Using numerical and categorical features together

Using numerical and categorical features together#

Note: this is a shortened version of 03_categorical_pipeline_column_transformer.py

In the previous notebooks, we showed the required preprocessing to apply when dealing with numerical and categorical variables. However, we decoupled the process to treat each type individually. In this notebook, we show how to combine these preprocessing steps.

We first load the entire adult census dataset.

import pandas as pd

adult_census = pd.read_csv("../datasets/adult-census.csv")
# drop the duplicated column `"education-num"` as stated in the first notebook
adult_census = adult_census.drop(columns="education-num")

target_name = "class"
target = adult_census[target_name]

data = adult_census.drop(columns=[target_name])
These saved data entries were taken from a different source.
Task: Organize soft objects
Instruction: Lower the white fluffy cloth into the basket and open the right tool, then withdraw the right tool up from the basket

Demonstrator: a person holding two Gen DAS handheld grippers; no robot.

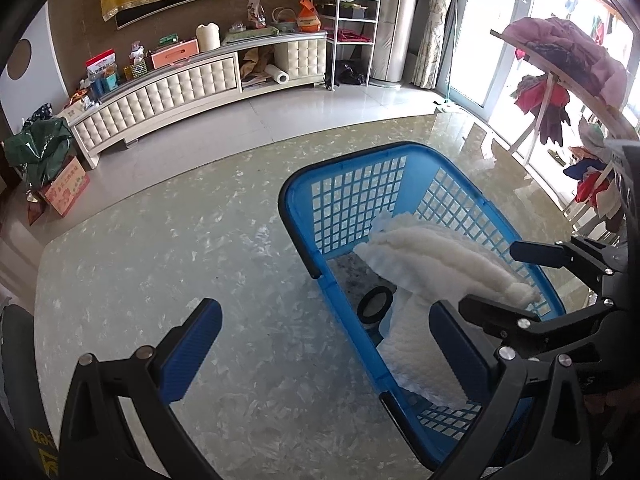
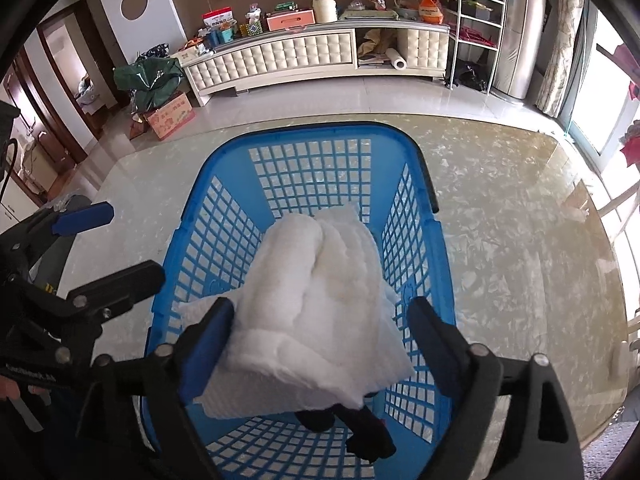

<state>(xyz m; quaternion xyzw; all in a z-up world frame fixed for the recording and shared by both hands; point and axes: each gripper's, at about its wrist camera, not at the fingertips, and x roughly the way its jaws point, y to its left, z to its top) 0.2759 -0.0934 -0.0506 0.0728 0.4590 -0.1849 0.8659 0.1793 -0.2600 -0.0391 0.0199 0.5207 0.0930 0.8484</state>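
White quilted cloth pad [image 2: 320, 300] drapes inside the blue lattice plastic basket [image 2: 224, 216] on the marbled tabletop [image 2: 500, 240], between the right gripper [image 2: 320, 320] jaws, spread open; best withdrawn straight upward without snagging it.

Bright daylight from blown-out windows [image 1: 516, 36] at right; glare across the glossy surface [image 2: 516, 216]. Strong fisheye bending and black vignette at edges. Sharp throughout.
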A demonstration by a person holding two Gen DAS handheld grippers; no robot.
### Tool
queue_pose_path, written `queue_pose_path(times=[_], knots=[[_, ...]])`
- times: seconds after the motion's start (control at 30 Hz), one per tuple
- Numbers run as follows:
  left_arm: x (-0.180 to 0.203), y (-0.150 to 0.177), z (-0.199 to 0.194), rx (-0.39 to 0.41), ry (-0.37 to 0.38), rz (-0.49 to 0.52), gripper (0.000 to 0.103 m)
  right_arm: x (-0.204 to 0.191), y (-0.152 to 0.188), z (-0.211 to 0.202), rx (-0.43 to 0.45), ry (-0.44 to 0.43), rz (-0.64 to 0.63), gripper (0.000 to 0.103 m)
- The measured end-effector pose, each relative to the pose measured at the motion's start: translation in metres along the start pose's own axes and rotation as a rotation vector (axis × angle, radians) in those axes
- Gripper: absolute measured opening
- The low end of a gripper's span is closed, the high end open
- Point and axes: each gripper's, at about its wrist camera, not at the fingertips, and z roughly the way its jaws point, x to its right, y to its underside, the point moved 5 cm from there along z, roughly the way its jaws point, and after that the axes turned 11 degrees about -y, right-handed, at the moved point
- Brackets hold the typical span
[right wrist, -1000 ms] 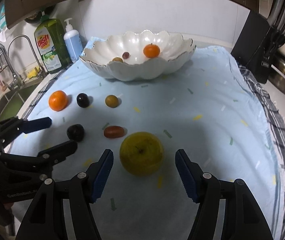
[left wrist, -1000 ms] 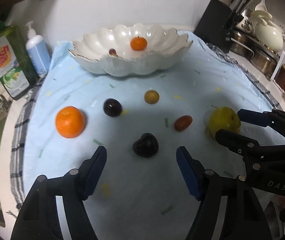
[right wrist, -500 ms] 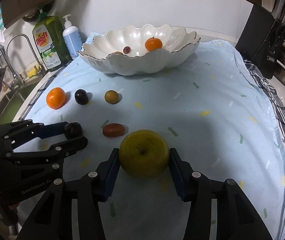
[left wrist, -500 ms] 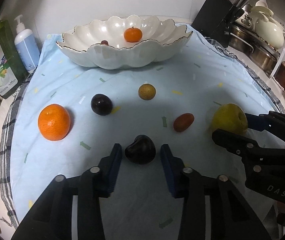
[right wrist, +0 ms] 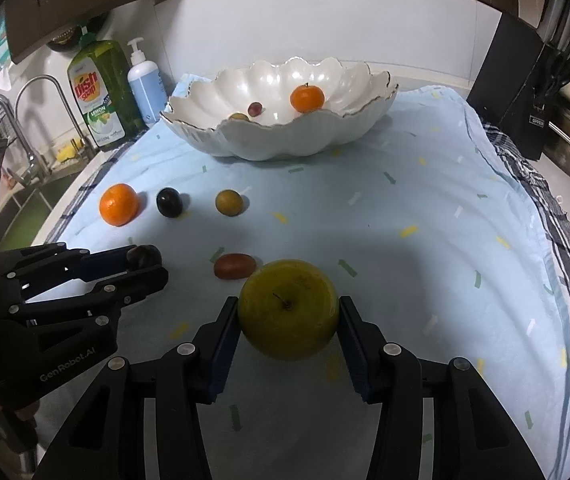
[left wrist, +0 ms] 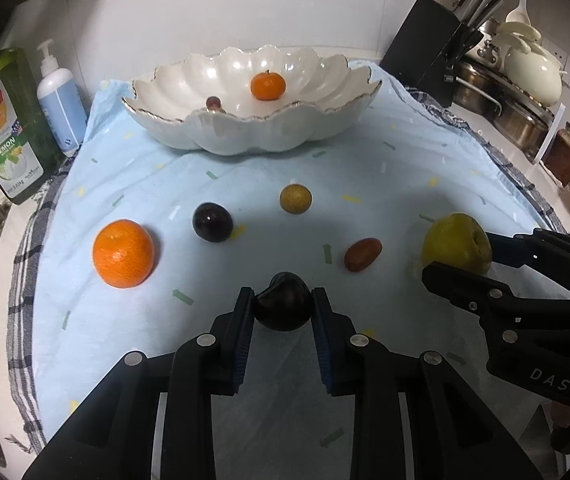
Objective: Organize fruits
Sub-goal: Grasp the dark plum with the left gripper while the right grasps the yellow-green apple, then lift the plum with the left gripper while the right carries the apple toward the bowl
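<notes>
We're gripping a dark plum in the left gripper and squeezing the yellow apple in the right gripper, both well in front of the white bowl, which is holding a small orange. A bigger orange is sitting left-front of the bowl.

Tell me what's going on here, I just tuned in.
Fruit is being sorted into the white scalloped bowl, which already holds a small orange and some smaller fruits. The left gripper is closed on a dark plum, and the right gripper is closed on the yellow apple. Both fruits look still low at the blue cloth. A large orange, another dark plum, a brownish-yellow fruit and a reddish oval one still lie loose.
</notes>
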Motion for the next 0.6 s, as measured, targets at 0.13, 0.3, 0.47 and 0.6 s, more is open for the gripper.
queue_pose_path(times=[0.13,0.3,0.47,0.6], knots=[[-0.004,-0.003,-0.009,0.021,-0.006,-0.002,0.029,-0.007,-0.005,-0.008,0.022,0.000,-0.010,0.049],[-0.013,-0.008,-0.021,0.039,-0.006,-0.027,0.029,-0.015,-0.013,-0.017,0.055,0.002,-0.028,0.049],[-0.022,-0.016,-0.035,0.078,-0.018,-0.039,0.029,-0.022,-0.025,-0.028,0.090,0.001,-0.039,0.049],[-0.030,-0.024,-0.046,0.115,-0.034,-0.049,0.029,-0.027,-0.036,-0.034,0.119,0.001,-0.048,0.049]])
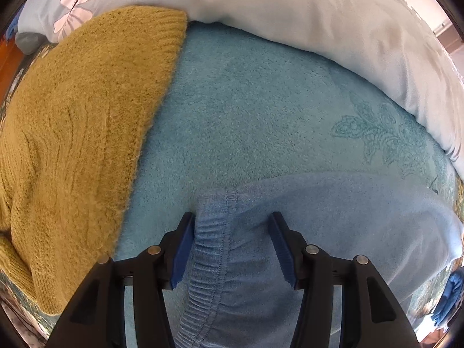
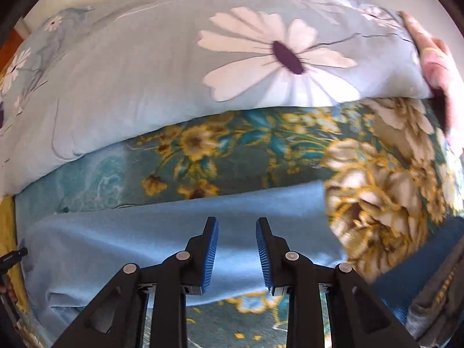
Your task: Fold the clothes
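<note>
A light blue fleece garment [image 1: 333, 232] lies on the teal bed blanket [image 1: 246, 110]. Its ribbed elastic edge [image 1: 208, 255] runs between the fingers of my left gripper [image 1: 230, 220], which is open just over it. In the right wrist view the same light blue garment [image 2: 174, 232] lies flat across the bed. My right gripper [image 2: 236, 223] is open above it, holding nothing. A mustard knit sweater [image 1: 75, 133] lies to the left of the garment.
A pale blue duvet with white flowers [image 2: 203, 58] is heaped along the far side [image 1: 319, 20]. A floral blanket [image 2: 377, 179] covers the bed to the right. A grey garment [image 2: 435, 298] lies at the right edge. A dark blue cloth [image 1: 449, 293] shows at the far right.
</note>
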`<state>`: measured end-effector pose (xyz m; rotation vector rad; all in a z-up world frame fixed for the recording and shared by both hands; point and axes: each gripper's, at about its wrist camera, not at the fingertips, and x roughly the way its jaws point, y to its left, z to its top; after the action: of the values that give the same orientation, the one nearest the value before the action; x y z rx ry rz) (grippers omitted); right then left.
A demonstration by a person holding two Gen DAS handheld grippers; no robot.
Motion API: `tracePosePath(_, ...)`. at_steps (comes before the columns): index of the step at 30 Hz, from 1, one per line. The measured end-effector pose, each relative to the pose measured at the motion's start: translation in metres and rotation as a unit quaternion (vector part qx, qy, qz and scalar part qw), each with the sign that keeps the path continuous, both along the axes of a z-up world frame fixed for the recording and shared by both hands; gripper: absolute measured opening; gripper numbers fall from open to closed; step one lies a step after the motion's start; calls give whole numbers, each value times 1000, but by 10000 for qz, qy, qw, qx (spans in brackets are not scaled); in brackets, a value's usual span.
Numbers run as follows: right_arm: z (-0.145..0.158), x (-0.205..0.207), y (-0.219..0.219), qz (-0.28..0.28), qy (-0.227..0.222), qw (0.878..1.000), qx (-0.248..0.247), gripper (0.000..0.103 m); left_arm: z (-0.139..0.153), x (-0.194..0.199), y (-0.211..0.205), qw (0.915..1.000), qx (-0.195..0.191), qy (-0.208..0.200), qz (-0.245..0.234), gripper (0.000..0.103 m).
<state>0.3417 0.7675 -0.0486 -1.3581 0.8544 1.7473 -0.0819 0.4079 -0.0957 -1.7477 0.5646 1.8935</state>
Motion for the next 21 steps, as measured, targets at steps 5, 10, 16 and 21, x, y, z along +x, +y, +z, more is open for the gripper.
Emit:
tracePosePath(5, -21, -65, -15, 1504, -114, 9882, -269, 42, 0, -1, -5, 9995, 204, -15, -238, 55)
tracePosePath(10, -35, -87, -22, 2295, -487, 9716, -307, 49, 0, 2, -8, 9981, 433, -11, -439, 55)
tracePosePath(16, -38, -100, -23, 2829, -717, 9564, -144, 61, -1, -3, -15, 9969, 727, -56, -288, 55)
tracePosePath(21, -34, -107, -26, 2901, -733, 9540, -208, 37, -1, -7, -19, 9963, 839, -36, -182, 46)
Selection based on data types#

We separate categorical and numerical variables using their data types to identify them, as we saw previously that object corresponds to categorical columns (strings). We make use of make_column_selector helper to select the corresponding columns.
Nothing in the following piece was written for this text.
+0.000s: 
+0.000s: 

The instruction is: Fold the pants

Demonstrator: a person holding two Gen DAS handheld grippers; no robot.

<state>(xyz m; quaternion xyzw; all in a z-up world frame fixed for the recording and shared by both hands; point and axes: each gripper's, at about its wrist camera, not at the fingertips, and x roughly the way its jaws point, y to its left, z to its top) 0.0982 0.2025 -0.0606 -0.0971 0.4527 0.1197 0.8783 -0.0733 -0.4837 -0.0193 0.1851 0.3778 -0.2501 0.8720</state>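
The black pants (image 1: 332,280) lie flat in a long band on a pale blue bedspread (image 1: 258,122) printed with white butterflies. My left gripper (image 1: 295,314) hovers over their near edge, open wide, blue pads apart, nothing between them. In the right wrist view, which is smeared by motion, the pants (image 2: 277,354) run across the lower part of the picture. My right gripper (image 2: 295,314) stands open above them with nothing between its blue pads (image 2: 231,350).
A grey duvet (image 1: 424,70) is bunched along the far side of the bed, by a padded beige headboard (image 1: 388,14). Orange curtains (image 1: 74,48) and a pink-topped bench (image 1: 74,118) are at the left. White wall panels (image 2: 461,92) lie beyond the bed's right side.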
from sklearn.compose import make_column_selector as selector

numerical_columns_selector = selector(dtype_exclude=object)
categorical_columns_selector = selector(dtype_include=object)
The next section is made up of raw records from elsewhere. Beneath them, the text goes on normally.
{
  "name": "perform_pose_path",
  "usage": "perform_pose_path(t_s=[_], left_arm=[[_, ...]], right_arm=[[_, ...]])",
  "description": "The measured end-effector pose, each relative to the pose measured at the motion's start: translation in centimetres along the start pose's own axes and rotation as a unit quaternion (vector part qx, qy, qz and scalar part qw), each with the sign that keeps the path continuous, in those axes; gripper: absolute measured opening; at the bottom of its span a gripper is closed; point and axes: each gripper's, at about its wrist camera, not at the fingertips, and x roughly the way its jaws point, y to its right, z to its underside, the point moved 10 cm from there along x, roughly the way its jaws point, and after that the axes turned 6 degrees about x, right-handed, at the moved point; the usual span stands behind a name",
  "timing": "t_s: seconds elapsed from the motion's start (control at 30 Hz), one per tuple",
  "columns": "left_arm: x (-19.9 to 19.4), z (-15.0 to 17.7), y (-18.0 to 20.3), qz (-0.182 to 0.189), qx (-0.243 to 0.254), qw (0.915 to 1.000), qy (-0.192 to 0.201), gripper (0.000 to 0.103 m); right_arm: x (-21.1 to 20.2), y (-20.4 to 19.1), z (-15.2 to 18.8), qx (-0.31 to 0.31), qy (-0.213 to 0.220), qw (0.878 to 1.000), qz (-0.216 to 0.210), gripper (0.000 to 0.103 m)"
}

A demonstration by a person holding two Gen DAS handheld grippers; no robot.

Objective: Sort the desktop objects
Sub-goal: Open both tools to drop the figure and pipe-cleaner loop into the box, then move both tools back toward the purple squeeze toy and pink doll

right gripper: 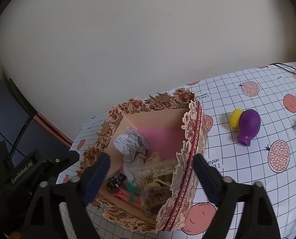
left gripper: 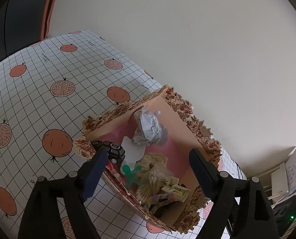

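While both grippers hang above the floral box (right gripper: 189, 159), the left gripper (left gripper: 146, 169) at lower centre of its view stands spread wide, holding nothing. Inside the box lie a black toy car (left gripper: 113, 151), crumpled paper (left gripper: 148, 127) and a green figure (left gripper: 131, 174). Lower centre in its own view, the right gripper (right gripper: 151, 176) gapes empty too. At right, a purple vase (right gripper: 249, 126) lies on the desk (right gripper: 247, 169).

Floral paper box (right gripper: 189, 139) holding the sorted odds and ends
Inside lie a crumpled white paper ball (right gripper: 128, 142), a black toy car (right gripper: 116, 179), a green star-shaped figure (right gripper: 132, 188) and a pile of cream plastic pieces (right gripper: 158, 174); on the tablecloth to its right, well apart, a purple bulb-shaped toy (right gripper: 249, 126) lies tipped against a yellow cap (right gripper: 236, 117)
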Motion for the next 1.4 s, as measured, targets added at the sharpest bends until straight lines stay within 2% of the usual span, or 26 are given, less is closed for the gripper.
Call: perform_pose_path(t_s=[0.17,0.3,0.6,0.87,1.17,1.4], left_arm=[[0.1,0.1,0.0,-0.010,0.002,1.0000,-0.002,0.089],[0.1,0.1,-0.2,-0.018,0.003,0.9998,0.000,0.100],[0.1,0.2,0.2,-0.018,0.007,0.9998,0.005,0.103],[-0.7,-0.2,0.7,-0.038,0.007,0.9985,0.038,0.103],[-1.9,-0.2,4.7,-0.013,0.044,0.9958,0.080,0.103],[-2.1,0.6,8.6,0.010,0.073,0.9932,0.090,0.103]], right_arm=[[0.0,0.4,-0.2,0.007,0.001,1.000,0.001,0.098],[0.1,0.8,-0.2,0.013,-0.001,1.000,0.002,0.102],[-0.1,2.1,-0.7,0.032,0.002,0.999,0.010,0.103],[-0.5,2.8,-1.0,0.035,0.002,0.999,0.011,0.103],[-2.6,4.8,-2.8,0.037,0.028,0.999,0.022,0.103],[-5.6,8.6,-5.0,0.028,0.066,0.995,0.067,0.103]])
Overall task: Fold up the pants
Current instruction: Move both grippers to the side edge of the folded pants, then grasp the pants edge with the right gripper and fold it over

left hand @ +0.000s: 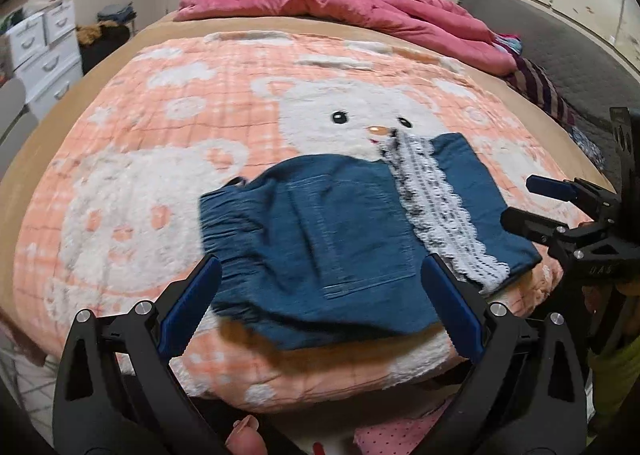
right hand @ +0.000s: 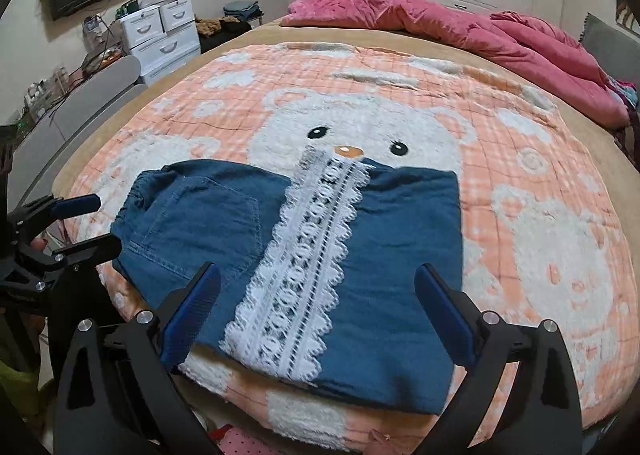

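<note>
Lying folded: denim pants (right hand: 304,255) on the bear-print blanket (right hand: 540,215), near the bed's front edge.
Left tool (left hand: 320,295): fingers spread wide, holding nothing, poised over the elastic waistband end without touching the pants.
Back pocket (right hand: 200,231): faces up, on the pants' left half.
Lace trim (right hand: 304,259): white band running front to back across the middle.
Right tool (right hand: 318,301): fingers spread wide, empty, just above the pants' near edge.
Pink duvet (right hand: 460,31): bunched at the bed's far right.

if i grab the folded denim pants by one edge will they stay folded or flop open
Probably flop: the pants are soft denim lying in loose layers, nothing pinning them. The lace trim looks delicate and may snag on the right gripper. On the fleecy blanket, pushing would likely bunch them.
</note>
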`<state>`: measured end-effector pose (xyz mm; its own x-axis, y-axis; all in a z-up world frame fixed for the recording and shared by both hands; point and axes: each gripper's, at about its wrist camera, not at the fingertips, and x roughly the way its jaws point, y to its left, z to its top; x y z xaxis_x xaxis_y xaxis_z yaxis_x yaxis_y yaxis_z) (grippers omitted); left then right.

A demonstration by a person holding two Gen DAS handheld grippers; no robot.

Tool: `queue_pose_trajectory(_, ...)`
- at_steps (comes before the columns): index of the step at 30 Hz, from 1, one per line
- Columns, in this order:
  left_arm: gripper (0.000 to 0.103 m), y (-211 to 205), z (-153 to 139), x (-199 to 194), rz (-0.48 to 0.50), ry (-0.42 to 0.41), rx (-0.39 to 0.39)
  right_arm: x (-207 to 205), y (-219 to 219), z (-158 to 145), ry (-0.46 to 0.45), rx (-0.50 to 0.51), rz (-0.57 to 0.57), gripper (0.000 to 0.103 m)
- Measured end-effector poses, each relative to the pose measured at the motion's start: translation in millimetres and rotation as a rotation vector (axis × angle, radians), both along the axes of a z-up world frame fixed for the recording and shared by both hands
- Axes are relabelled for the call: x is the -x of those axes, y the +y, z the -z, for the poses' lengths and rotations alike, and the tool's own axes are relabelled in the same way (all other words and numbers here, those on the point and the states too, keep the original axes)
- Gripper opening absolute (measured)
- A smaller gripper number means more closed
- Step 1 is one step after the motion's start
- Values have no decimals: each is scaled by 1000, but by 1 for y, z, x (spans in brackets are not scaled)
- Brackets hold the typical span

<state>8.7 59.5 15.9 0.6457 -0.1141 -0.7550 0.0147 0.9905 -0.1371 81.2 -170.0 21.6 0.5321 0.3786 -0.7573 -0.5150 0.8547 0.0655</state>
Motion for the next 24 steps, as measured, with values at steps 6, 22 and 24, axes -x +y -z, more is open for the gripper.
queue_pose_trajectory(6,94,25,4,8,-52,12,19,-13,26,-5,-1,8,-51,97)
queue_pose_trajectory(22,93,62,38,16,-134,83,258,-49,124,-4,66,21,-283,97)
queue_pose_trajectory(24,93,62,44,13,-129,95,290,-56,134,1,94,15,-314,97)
numerical_columns = numerical_columns_selector(data)
categorical_columns = categorical_columns_selector(data)

Caution

Here, we know that object data type is used to represent strings and thus categorical features. Be aware that this is not always the case. Sometimes object data type could contain other types of information, such as dates that were not properly formatted (strings) and yet relate to a quantity of elapsed time.

In a more general scenario you should manually introspect the content of your dataframe not to wrongly use make_column_selector.

Dispatch columns to a specific processor#

In the previous sections, we saw that we need to treat data differently depending on their nature (i.e. numerical or categorical).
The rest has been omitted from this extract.